Supplied material:
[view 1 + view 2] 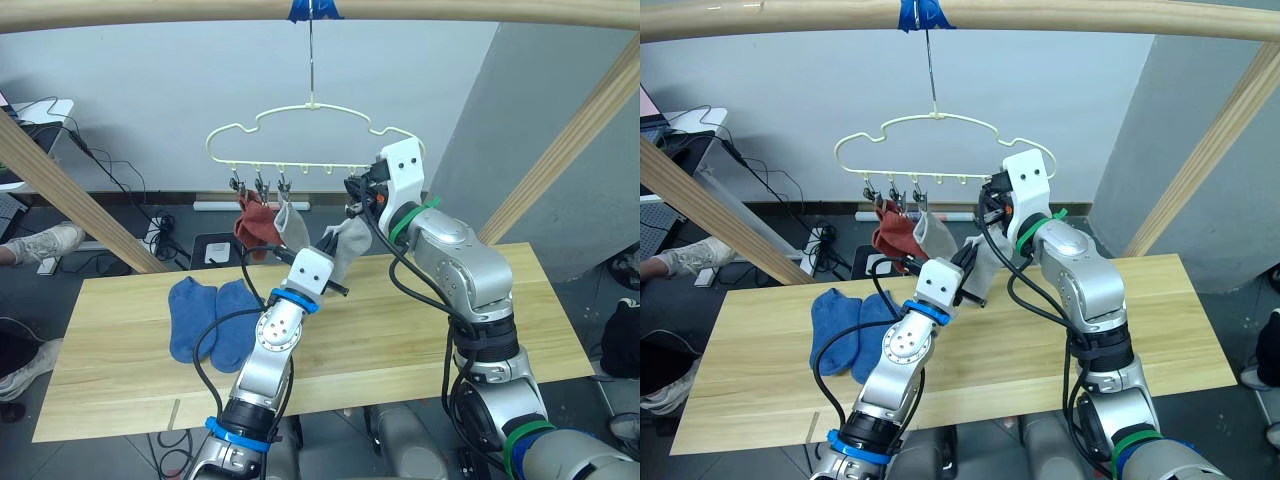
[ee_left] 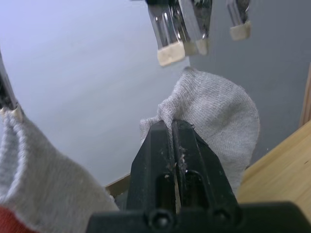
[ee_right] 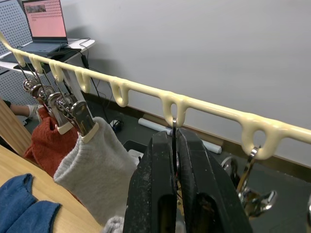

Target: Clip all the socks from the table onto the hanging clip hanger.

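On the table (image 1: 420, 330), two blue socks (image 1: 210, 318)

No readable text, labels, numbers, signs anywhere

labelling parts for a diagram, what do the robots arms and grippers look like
Both arms have silver-grey metallic rounded segments with black joints and loose black cables looping alongside. The left arm carries blue bands, the right arm green ones. Each wrist ends in a white block with small dark holes. The left gripper and right gripper each have two thick black fingers.
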Robot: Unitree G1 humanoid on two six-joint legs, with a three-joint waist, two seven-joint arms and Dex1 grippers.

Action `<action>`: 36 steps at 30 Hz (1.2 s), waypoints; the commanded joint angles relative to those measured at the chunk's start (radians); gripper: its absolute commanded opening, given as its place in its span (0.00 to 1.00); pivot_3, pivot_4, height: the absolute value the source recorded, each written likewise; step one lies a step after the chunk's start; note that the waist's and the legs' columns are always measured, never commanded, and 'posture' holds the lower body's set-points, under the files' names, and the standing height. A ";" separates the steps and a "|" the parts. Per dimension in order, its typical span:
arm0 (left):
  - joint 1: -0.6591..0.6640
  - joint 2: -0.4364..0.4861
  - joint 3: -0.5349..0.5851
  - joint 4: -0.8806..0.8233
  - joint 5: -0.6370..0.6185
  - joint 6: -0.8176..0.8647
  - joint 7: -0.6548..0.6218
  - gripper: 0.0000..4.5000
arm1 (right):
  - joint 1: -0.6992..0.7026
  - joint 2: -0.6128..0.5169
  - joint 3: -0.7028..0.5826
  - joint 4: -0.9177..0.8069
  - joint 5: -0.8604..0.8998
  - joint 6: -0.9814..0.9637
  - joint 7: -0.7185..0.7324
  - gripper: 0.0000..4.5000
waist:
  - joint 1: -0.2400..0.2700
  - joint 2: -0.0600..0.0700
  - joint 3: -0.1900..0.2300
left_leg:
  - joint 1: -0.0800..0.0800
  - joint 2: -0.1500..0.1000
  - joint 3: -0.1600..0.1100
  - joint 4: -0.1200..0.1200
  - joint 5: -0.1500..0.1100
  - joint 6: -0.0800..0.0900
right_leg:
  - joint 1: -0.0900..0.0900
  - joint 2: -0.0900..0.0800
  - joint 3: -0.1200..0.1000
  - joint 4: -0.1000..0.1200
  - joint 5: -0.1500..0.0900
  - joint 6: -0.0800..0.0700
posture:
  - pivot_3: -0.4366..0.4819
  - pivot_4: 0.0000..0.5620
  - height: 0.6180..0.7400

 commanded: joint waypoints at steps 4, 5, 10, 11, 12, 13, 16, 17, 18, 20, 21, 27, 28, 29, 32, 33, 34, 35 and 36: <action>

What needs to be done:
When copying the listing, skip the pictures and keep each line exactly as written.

Task solution:
[view 1 + view 2] 
[ee_left] 
[ee_right] 

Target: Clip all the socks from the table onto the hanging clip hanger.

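On the table (image 1: 420, 330), two blue socks (image 1: 210, 318)

No readable text, labels, numbers, signs anywhere

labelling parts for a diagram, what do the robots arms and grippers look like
Both arms have silver-grey metallic rounded segments with black joints and loose black cables looping alongside. The left arm carries blue bands, the right arm green ones. Each wrist ends in a white block with small dark holes. The left gripper and right gripper each have two thick black fingers.
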Robot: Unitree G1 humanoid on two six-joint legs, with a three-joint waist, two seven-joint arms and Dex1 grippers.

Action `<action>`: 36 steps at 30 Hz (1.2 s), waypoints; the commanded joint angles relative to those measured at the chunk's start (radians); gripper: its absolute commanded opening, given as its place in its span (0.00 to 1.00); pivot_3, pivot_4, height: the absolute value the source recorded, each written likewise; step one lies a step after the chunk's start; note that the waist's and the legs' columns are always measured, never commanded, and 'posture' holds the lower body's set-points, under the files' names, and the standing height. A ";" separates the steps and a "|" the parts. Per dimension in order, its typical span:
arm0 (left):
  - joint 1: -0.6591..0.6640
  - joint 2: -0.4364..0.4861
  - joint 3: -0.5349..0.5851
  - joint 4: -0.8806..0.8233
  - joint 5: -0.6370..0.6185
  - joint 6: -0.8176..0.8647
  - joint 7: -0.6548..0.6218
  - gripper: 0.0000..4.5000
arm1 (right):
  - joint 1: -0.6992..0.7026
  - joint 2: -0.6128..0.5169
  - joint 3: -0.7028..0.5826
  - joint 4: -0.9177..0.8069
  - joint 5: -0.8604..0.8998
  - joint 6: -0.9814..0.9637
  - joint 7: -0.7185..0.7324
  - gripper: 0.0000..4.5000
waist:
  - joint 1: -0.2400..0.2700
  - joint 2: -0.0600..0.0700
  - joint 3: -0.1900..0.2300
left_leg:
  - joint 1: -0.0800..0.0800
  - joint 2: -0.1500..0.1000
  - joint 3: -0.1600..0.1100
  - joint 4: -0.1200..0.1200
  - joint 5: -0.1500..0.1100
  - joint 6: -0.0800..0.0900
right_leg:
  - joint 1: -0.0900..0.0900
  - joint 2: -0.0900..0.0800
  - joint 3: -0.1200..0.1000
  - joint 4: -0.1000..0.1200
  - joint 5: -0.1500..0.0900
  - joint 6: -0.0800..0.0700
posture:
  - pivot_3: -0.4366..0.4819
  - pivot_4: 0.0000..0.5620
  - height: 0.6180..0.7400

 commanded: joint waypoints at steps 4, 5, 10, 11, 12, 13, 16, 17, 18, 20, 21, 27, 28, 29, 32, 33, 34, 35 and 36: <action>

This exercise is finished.